Enquanto Miguel empalidecia, fitando, alternadamente, uma e outra, Rita respondeu: 
- A do divórcio mágico. 
Mas Janete não queria ouvir falar em divórcios, logo ela que sonhava casar com um farfalhudo e alvo vestido de noiva, rodeada de, pelo menos, 350 pessoas e abençoada pelos pais, após esperada reconciliação. Voltou-se para o outro lado e aterrou, de imediato, nas profundezas do sono.
Tão aflito quanto irado, Miguel pousou um olhar desvairado em Rita, que, não lhe dando tempo a abrir a boca, sussurrou, por entre um sorriso tão divertido quanto cúmplice: 
- Tem calma, Amigo, eu gosto de brincar, mas sou discreta. 
- Ai és? E se ela te tivesse pedido para contares a anedota? 
- Remetia para ti, Miguel. Evidentemente! Eu nem tenho jeito para contar anedotas! 

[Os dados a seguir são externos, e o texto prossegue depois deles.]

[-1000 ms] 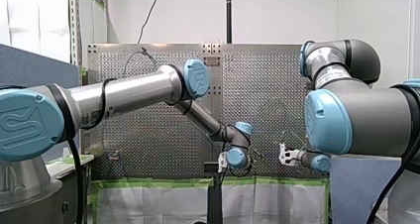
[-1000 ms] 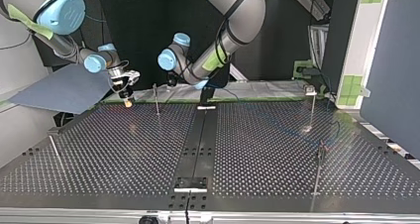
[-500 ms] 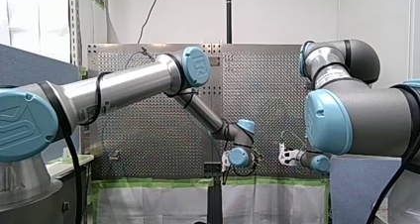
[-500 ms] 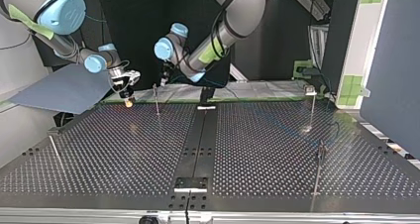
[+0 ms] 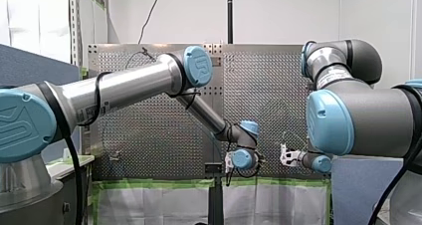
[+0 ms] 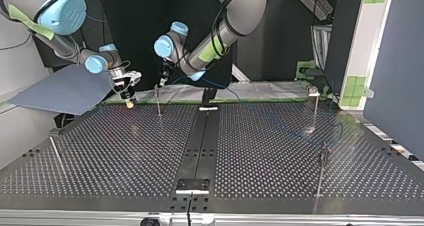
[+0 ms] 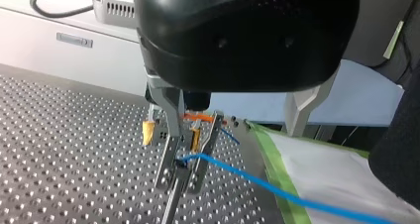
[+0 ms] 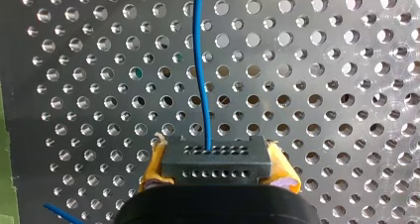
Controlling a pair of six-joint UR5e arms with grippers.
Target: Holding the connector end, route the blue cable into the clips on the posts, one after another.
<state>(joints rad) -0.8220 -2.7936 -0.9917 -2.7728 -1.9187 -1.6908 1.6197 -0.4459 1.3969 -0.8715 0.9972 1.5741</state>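
Listing across the top view from its left: leaning thin metal post, near the side edge of the dark perforated metal table; no cable made out on it. Next, my right arm's gripper, low at the table's edge farthest from that camera. The right wrist view shows its yellow pads pressed onto the two ends of the black rectangular connector block, out of whose face the thin blue cable runs straight ahead over the holes. Just beside it, upright thin metal post topped by a small dark clip head. Directly over that post, my left arm's black gripper, working in that view's left half and the nearer of the two to the clip. Left wrist view: cable meets the clip head at this gripper's tip, then trails off over the green tape strip, so its long axis lies across the post, not along it. Whether this gripper nips the cable cannot be told. Judgement: seating wants a small drop onto the clip head, cable kept crosswise. Further right, far upright post and near upright post, well apart from the grippers; a faint blue line on the table near them, too faint to trace.
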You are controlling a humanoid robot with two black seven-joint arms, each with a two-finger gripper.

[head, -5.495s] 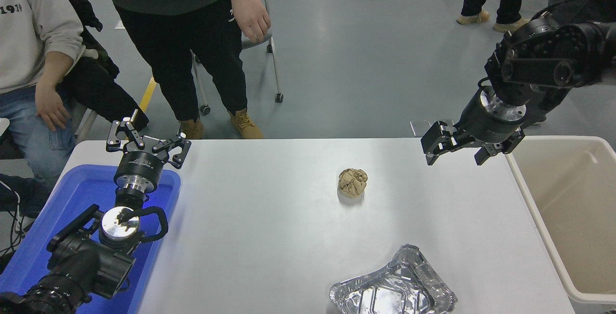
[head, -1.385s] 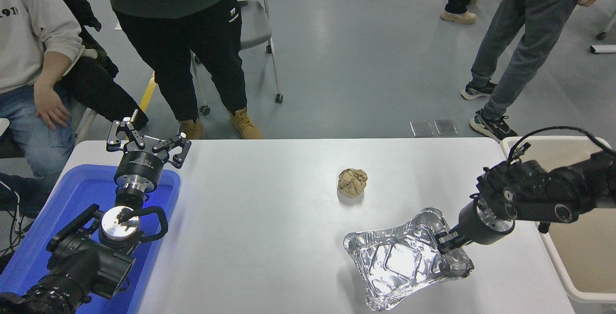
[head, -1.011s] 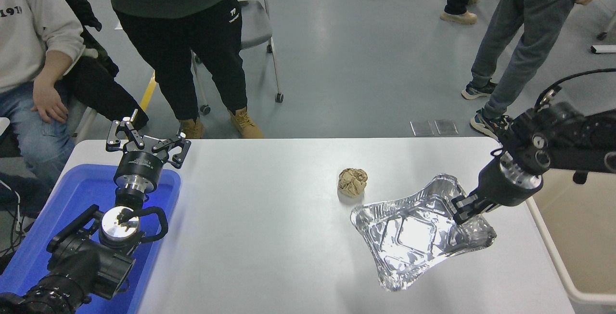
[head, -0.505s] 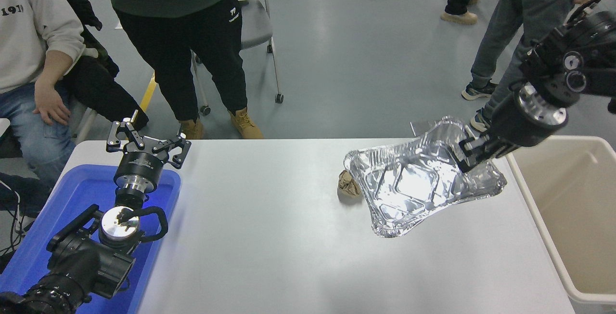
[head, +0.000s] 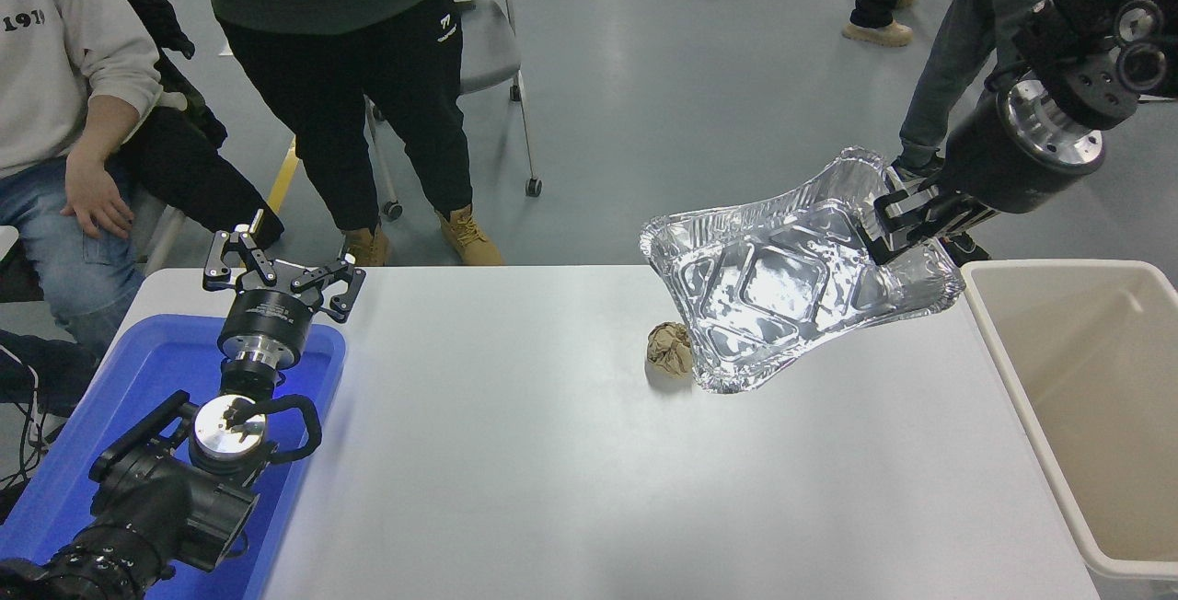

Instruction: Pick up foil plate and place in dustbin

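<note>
Foil plate (head: 782,282) hangs tilted above the desk (head: 515,453), its long axis running left-right, hollow facing the camera. Right pincer (head: 897,223), reaching down-left from the upper right, clamps its right rim, left of the dustbin (head: 1031,398).

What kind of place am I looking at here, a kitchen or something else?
Probably a robot lab or workshop hall, not a kitchen: a bare glossy grey concrete floor, a plain white table with a rolling office chair behind it, and people standing around watching.
</note>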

- E eu que inventasse uma história qualquer, não? 
- Isso agora já seria contigo - sorriu, novamente, Rita, em tom desafiador. 
Miguel não disse mais nada, apenas pensou, mulheres, todas diferentes, todas iguais! 
Rita ainda o observava, divertida, pensando, homens, todos diferentes, todos iguais! 
Todavia, o cansaço impôs-se, inclusivamente aos seus pensamentos, acomodaram-se como puderam e partiram ao encontro de Janete, do mundo em que Janete voltara, rapidamente, a mergulhar.